Random mappings designed for commercial search engines
This addresses the problem of scalable document retrieval for search engine applications, offering a practical method that leverages existing commercial infrastructure, but it is incremental as it builds on prior mapping techniques for sparse indexing.
The paper tackles the problem of efficiently indexing high-dimensional document vectors for large-scale retrieval by mapping them to a sparse Hamming cube representation that preserves inner product ordering, enabling use of commercial text-based search engines. The result includes a theoretical analysis with asymptotic and non-asymptotic bounds, verified through simulations, and practical speed-ups demonstrated on real datasets like image color histograms and stock market indices.
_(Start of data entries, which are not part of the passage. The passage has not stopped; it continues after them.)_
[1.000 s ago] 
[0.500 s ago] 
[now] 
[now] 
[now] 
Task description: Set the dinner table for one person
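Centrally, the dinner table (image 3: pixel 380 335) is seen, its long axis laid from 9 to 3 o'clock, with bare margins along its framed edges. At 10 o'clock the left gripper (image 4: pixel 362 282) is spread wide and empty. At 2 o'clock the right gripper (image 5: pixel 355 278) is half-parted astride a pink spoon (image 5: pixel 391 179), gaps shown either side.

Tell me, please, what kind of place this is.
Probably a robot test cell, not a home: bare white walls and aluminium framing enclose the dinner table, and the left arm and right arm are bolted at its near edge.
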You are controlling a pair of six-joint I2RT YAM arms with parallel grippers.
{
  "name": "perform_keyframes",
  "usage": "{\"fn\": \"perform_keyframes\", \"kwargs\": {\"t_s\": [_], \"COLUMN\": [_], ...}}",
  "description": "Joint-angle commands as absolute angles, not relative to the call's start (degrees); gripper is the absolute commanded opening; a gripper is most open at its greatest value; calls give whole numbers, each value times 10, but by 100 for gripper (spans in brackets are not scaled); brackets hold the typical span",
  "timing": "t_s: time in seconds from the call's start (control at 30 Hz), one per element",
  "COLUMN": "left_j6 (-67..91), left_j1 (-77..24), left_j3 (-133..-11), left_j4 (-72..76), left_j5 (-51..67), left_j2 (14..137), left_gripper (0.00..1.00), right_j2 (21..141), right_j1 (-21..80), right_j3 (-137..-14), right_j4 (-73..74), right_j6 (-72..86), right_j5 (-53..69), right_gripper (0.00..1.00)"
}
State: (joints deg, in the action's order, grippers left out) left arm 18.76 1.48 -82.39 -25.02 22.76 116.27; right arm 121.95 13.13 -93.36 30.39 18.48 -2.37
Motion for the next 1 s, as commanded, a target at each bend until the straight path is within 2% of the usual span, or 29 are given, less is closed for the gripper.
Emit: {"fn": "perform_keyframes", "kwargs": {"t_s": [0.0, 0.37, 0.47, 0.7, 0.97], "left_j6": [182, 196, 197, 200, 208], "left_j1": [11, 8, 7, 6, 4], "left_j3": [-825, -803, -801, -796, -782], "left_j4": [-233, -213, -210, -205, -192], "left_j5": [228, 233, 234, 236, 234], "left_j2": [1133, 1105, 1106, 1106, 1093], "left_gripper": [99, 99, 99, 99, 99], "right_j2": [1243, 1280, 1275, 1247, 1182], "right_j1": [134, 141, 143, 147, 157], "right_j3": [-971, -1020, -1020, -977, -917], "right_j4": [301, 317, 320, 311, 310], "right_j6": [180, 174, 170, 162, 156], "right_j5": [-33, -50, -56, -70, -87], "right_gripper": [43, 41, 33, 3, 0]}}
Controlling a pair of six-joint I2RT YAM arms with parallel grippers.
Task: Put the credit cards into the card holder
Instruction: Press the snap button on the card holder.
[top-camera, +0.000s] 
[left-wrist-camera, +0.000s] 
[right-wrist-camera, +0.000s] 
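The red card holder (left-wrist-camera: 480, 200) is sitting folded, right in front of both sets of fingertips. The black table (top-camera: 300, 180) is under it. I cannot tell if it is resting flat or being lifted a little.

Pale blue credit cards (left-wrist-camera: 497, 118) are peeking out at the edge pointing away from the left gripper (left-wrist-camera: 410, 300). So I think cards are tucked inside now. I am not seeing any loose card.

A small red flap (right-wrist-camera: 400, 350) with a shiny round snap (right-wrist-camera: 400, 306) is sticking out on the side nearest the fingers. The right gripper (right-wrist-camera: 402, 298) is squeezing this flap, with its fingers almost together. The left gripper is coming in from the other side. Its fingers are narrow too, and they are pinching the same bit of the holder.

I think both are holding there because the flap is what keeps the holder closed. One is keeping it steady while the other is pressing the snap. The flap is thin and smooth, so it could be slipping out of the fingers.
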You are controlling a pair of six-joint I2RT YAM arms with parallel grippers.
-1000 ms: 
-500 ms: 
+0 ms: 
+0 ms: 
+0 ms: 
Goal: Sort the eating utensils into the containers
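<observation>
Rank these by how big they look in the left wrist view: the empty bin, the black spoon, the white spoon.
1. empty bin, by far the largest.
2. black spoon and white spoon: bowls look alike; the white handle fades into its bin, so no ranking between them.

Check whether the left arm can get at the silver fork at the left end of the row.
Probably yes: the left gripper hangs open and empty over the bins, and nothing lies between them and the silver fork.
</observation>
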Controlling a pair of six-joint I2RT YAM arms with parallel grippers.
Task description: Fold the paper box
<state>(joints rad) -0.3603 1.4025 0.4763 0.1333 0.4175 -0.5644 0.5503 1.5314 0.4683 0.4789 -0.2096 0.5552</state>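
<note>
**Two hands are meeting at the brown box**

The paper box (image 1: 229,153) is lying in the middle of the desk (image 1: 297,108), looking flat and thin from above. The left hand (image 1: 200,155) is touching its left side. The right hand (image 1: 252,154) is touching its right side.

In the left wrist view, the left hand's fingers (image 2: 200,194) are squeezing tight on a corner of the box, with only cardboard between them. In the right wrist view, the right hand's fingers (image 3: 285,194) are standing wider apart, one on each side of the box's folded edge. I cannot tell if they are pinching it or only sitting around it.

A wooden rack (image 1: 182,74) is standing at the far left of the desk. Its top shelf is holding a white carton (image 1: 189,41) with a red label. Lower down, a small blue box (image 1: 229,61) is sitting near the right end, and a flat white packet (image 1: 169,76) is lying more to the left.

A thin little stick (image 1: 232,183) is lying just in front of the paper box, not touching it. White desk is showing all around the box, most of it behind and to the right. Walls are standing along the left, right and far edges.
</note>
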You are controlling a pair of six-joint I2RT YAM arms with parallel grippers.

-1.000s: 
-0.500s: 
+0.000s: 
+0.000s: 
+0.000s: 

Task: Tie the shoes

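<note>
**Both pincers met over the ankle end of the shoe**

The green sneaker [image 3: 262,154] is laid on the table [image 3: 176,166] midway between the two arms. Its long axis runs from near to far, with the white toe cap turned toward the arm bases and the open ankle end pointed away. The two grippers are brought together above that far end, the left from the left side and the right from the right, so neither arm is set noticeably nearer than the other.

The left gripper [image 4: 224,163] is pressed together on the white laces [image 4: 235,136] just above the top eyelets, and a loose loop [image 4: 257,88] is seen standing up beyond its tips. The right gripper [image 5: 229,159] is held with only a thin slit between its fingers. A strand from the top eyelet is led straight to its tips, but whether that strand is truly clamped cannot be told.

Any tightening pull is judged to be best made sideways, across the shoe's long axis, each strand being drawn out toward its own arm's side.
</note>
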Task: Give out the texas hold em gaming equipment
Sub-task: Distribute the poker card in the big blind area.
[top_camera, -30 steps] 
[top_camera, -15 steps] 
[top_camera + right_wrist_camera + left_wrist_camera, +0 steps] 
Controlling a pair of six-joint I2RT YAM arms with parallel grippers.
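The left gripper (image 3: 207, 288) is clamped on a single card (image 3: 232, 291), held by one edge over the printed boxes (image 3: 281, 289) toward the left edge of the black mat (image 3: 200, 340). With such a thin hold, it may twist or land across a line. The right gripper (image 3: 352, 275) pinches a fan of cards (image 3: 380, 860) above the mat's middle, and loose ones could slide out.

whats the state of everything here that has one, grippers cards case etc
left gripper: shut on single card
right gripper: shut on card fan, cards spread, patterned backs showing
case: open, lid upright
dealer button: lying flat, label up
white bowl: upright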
We give a practical random mapping that takes any set of documents represented as vectors in Euclidean space and then maps them to a sparse subset of the Hamming cube while retaining ordering of inter-vector inner products. Once represented in the sparse space, it is natural to index documents using commercial text-based search engines which are specialized to take advantage of this sparse and discrete structure for large-scale document retrieval. We give a theoretical analysis of the mapping scheme, characterizing exact asymptotic behavior and also giving non-asymptotic bounds which we verify through numerical simulations. We balance the theoretical treatment with several practical considerations; these allow substantial speed up of the method. We further illustrate the use of this method on search over two real data sets: a corpus of images represented by their color histograms, and a corpus of daily stock market index values.